◆ **PROVIDED INFORMATION**:
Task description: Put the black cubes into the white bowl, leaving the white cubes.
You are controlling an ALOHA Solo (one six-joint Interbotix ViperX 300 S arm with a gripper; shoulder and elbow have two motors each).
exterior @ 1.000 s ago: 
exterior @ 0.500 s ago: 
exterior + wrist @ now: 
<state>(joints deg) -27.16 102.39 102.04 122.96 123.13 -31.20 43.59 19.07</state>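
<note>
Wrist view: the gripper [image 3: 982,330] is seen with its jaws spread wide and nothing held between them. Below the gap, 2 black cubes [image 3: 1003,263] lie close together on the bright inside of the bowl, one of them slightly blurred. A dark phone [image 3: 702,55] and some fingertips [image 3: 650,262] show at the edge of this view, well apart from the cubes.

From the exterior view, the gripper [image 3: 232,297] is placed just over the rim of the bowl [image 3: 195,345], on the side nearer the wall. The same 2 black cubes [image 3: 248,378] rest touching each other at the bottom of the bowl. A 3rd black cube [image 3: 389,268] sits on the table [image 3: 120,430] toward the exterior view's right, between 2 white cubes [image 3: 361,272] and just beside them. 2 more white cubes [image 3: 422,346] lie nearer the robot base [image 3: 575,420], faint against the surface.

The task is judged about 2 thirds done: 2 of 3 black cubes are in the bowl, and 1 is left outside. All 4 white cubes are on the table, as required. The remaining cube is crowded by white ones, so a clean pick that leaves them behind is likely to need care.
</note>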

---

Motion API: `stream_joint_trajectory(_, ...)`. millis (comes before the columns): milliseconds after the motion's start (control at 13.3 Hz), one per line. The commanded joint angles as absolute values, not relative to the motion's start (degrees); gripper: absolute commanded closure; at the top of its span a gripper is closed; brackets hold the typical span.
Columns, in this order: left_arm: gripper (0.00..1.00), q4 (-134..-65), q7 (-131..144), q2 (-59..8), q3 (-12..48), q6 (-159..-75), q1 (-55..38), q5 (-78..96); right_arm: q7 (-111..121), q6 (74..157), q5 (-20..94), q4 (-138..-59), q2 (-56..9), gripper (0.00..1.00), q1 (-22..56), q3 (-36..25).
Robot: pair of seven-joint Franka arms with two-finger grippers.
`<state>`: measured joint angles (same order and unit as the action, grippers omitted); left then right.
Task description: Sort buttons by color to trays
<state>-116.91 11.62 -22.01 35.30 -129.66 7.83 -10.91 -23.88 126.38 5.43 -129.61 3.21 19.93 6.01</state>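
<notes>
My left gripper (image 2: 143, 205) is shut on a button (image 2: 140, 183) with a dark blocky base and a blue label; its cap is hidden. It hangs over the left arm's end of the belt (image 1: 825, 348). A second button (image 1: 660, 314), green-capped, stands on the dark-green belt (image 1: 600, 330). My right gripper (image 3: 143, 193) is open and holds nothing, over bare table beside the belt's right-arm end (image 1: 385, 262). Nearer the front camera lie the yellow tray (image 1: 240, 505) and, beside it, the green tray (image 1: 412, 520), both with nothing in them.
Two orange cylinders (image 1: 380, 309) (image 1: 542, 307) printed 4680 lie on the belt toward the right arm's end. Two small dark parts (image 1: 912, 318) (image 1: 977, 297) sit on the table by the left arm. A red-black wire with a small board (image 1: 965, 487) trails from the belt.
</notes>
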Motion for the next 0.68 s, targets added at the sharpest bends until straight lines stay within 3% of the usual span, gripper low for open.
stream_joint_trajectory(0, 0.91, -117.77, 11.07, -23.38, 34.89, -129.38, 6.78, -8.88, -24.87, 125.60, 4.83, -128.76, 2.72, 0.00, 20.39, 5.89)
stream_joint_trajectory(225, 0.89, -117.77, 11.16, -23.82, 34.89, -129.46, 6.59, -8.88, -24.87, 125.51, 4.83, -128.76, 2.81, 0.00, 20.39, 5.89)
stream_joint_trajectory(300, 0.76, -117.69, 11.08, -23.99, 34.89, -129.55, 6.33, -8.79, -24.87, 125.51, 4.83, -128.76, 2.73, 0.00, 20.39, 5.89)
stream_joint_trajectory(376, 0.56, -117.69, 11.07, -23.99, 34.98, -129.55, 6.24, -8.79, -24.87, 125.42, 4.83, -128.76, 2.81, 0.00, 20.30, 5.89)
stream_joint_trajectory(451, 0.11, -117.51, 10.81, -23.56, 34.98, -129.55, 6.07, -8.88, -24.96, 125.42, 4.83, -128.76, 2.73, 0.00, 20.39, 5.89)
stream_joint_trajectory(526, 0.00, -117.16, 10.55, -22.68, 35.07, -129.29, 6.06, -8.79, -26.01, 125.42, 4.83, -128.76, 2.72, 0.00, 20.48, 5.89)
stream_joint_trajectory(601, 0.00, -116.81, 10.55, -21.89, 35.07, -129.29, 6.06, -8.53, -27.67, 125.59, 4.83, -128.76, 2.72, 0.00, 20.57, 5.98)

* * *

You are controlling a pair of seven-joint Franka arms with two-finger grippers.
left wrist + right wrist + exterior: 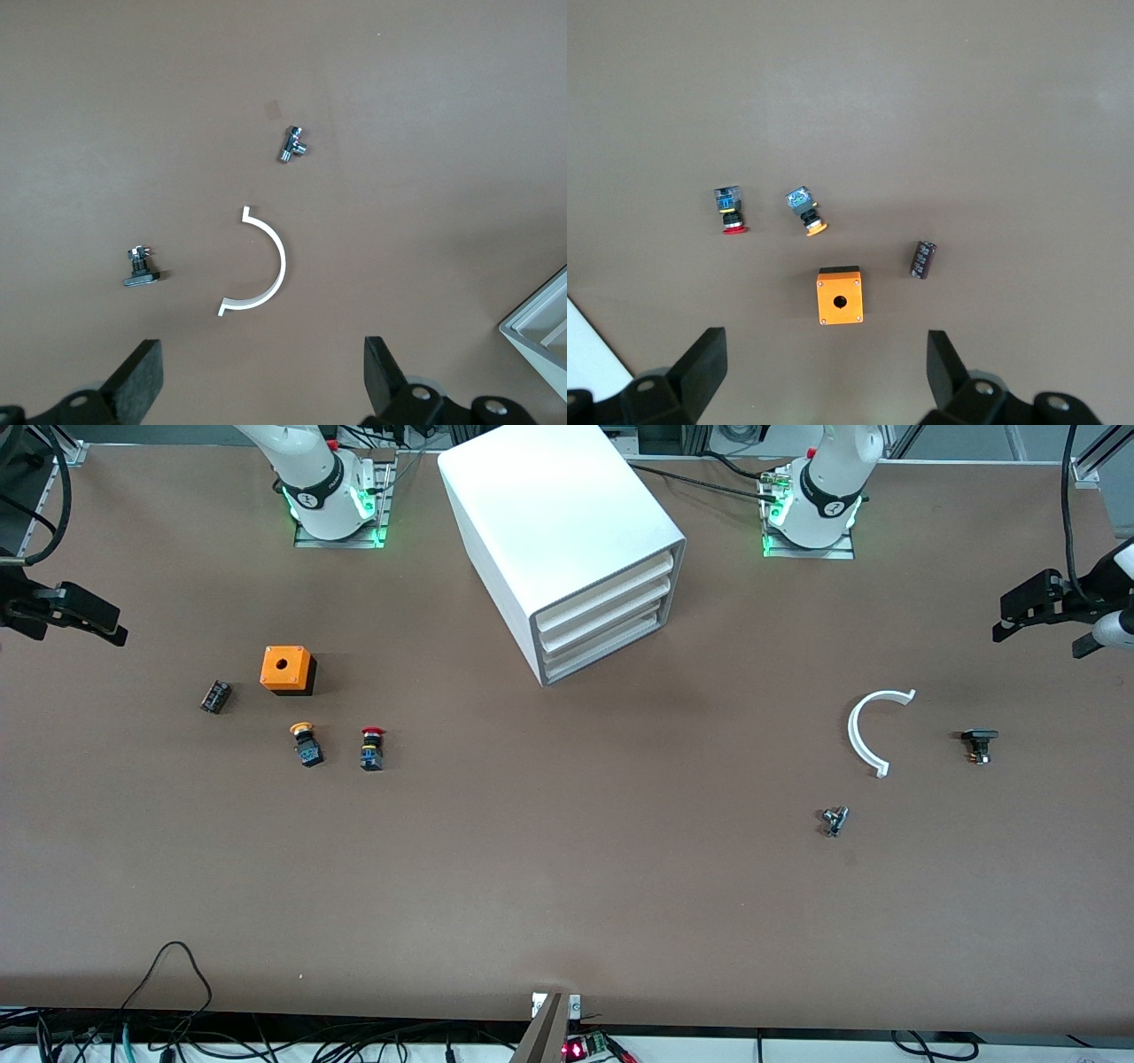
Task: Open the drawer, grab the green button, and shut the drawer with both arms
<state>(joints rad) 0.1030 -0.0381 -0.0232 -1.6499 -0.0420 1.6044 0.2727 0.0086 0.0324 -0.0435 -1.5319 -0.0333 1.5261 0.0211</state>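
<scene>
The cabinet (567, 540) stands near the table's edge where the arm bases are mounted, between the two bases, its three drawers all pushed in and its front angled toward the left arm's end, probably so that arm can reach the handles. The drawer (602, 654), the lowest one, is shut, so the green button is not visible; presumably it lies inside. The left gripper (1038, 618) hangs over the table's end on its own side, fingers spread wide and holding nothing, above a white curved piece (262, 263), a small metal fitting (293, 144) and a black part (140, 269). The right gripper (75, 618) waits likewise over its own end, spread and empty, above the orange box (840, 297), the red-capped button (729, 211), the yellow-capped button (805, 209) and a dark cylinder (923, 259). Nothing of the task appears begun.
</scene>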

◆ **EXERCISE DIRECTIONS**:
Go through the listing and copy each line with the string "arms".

◆ **TASK ANSWER**:
Robot: pair of seven-joint Franka arms with two-finger grippers.
You are controlling a pair of seven-joint Franka arms with two-finger grippers.
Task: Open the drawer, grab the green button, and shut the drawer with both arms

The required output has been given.